Tendría diez u once años cuando descubrí que hay muchas formas de soledad y que quizá fue Emily Dickinson la que escribió sobre la soledad más lúgubre de la forma más descarnada: “Este es mi carta al mundo/Que jamás me ha escrito”.
Tendría diez u once años cuando descubrí que en esa soledad de niña no era especialmente feliz y mi carta al mundo no tenía remitente y como destinatarias, un grupo de niñas de mi misma edad con las que yo quería jugar, caminar y de las que me separaba una bolsa de sidral, un paquete de pipas a peseta, cuatro barras de regaliz negro y algunas nubes con sabor a algodón pasado.
Cada día, los días eran repetidas secuencias de nuestras propias inseguridades, yo y mis amigas deseadas ocupábamos espacios separados y en la soledad de un patio de recreo, que casi rozaba el cielo, cada una degustaba, en la más estricta de las soledades, su pequeña bolsa de sidral, recogiendo las cáscaras de las pipas para que no aterrizaran sobre un suelo gris y húmedo.
Ella, una de mis amigas deseadas, un día me miró y me dijo:
-¿Jugamos al pacto?
-¿Cómo? –le pregunté asombrada.
-Tú te compras tus golosinas y te las comes sola, ellas se compran las suyas y también se las comen solas y yo hago exactamente lo mismo. Tenemos las `chuches´ que más nos gustan, pero estamos solas, y no nos escuchamos y somos incapaces de hablarnos, porque cada una de nosotras considera que lo suyo es lo mejor y no quiere saber nada de las razones de las otras.

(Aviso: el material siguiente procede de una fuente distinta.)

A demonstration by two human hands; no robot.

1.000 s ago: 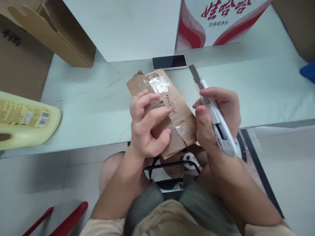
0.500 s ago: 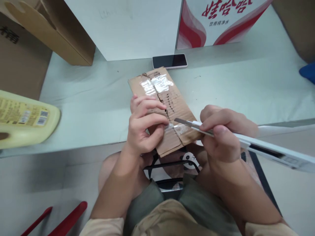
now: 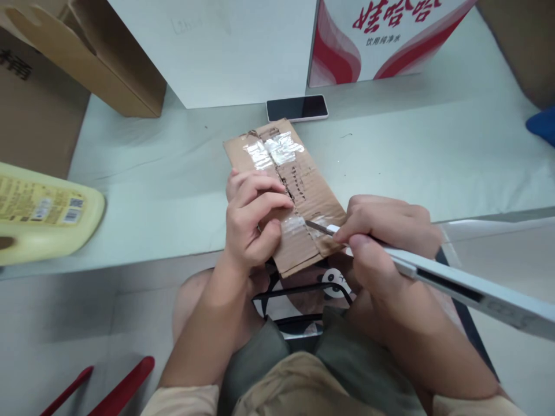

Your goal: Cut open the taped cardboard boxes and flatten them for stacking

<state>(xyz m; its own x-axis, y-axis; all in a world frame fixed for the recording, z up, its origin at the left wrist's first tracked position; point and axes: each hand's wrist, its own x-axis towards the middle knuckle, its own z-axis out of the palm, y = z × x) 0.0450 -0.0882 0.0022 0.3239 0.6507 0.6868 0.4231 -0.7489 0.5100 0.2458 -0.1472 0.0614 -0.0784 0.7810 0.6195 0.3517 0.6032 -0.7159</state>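
Note:
A flat piece of brown cardboard (image 3: pixel 318 185) with clear tape across its centre seam lies tilted over the table's near edge. My left hand (image 3: pixel 255 219) grips its left side, fingers curled on top. My right hand (image 3: pixel 385 237) is closed around a long white utility knife (image 3: pixel 455 286) with its blade out. The blade tip touches or hovers just over the lower tape, near the seam; which of the two I cannot tell.
Behind the cardboard lies a phone (image 3: pixel 297 108), in front of a white panel (image 3: pixel 234 52) and a red-and-white box (image 3: pixel 385 46). A yellow bottle (image 3: pixel 52 214) and an open brown carton (image 3: pixel 125 75) are at the left. A bag with a panda print (image 3: pixel 336 283) is below.
The knife and my right hand have moved slightly left and down, bringing the blade tip onto or over the lower tape. My left fingers have shifted slightly left.

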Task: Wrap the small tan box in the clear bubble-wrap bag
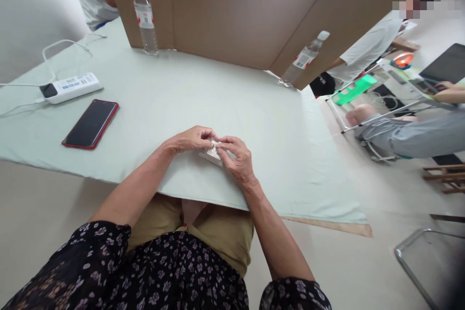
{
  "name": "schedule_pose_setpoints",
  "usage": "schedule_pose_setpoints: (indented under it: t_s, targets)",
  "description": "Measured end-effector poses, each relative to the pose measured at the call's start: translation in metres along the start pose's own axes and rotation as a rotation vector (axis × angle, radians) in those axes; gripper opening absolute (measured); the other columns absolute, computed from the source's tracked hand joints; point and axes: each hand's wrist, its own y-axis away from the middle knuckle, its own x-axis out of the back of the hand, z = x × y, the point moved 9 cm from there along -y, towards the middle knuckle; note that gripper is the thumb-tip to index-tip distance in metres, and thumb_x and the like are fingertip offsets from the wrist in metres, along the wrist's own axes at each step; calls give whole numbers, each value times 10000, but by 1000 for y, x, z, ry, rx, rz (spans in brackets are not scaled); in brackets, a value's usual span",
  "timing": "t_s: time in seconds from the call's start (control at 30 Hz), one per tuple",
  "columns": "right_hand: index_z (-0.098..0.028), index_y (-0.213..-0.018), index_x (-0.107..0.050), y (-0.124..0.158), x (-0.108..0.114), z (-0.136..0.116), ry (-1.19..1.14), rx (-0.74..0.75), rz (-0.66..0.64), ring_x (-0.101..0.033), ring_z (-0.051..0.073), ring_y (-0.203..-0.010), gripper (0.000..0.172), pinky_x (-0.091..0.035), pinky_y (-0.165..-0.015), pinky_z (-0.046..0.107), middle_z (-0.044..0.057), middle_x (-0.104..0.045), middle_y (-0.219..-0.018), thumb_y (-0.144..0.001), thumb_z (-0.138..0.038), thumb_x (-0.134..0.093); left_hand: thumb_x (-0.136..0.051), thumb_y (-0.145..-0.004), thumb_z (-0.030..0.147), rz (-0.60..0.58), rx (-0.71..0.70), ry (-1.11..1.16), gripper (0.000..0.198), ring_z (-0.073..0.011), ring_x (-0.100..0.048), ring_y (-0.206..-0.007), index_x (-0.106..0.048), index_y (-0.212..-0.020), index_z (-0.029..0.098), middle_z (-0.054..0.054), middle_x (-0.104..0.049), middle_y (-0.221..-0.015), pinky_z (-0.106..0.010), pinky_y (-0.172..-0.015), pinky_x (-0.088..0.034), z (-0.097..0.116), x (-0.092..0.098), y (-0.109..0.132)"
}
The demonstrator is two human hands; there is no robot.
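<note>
Near the front edge of the table, a small white box (pixel 213 157) sits between my two hands, partly covered by fingers. My left hand (pixel 194 139) is closed at its left and upper side, thumb and fingertips pinched together. My right hand (pixel 238 157) closes from the right, its thumb and index finger meeting the left fingertips over the box's top. Something whitish and shiny shows between the fingertips; its kind is too small to make out.
A red-cased phone (pixel 90 124) and a white power strip (pixel 74 88) with cables lie left on the cloth-covered table (pixel 232 97). A cardboard screen (pixel 225 9) stands behind, with a water bottle (pixel 145 19) and a second bottle (pixel 305 60) before it. People sit beyond.
</note>
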Motion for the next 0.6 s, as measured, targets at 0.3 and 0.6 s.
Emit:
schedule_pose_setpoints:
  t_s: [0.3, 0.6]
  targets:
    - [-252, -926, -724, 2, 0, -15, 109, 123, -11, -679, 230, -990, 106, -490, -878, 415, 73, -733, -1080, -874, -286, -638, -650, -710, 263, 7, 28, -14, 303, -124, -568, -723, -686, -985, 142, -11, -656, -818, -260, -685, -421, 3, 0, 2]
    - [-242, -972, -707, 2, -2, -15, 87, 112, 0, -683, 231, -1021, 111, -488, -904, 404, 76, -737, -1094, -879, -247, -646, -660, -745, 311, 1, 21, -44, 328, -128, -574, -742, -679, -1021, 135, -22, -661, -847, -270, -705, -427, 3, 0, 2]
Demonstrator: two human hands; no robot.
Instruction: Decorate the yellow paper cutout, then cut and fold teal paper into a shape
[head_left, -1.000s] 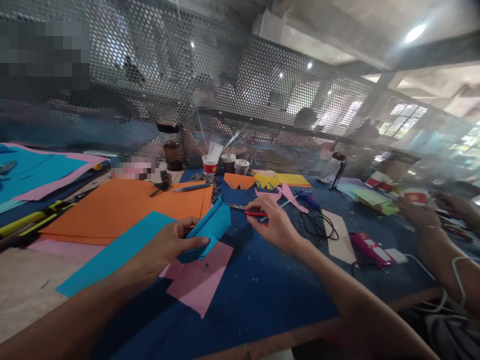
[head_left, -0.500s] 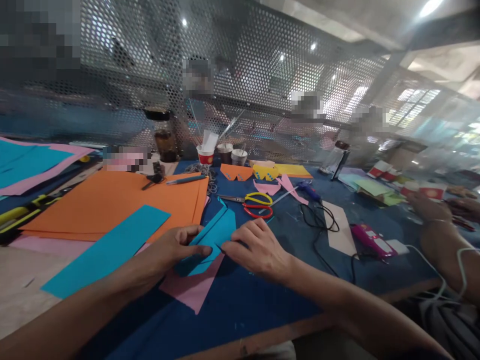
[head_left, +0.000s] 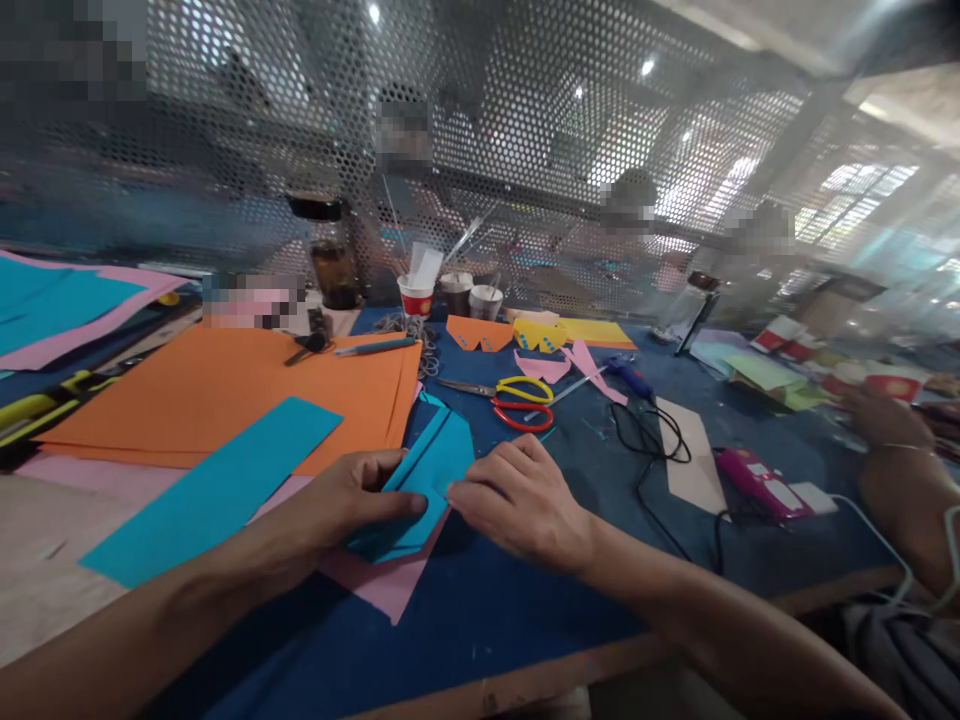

Tendría diez u once años cuando en un patio de recreo sobre una azotea de un edificio de ladrillo, cinco niñas jugábamos al pacto y, tras un largo, intento y sincero debate, cada día decidíamos de forma conjunta qué golosinas íbamos a comprar con el dinero que entre todas sumábamos. A partir de aquel día no todas las `chuches´ me gustaban, algunos días no me gustaba ninguna, pero eso no era lo importante, lo importante era el debate y las palabras que cada una de nosotras exponía para convencer al resto y cuando llegaba el momento del pacto todo se detenía, porque ese acuerdo era el tesoro de lo que sería y era nuestra verdad más rigurosa e importante, porque era la verdad de todas, una verdad compartida y pactada.
Algunos días solo había bolsas de pipas a peseta, otros el regaliz bañaba el sidral, los más se cubrían de nubes que a mí me sabían a algodón pasado, pero eso ya no importaba, porque ante nuestros ojos el horizonte no tenía brumas, ni espesas condenas del conmigo o contra mí.
Mis amigas y yo fuimos niñas jugando al pacto y ese fue el tesoro de nuestras mañanas escolares. ¡Qué duro el desamparo de la luz que abraza una única razón!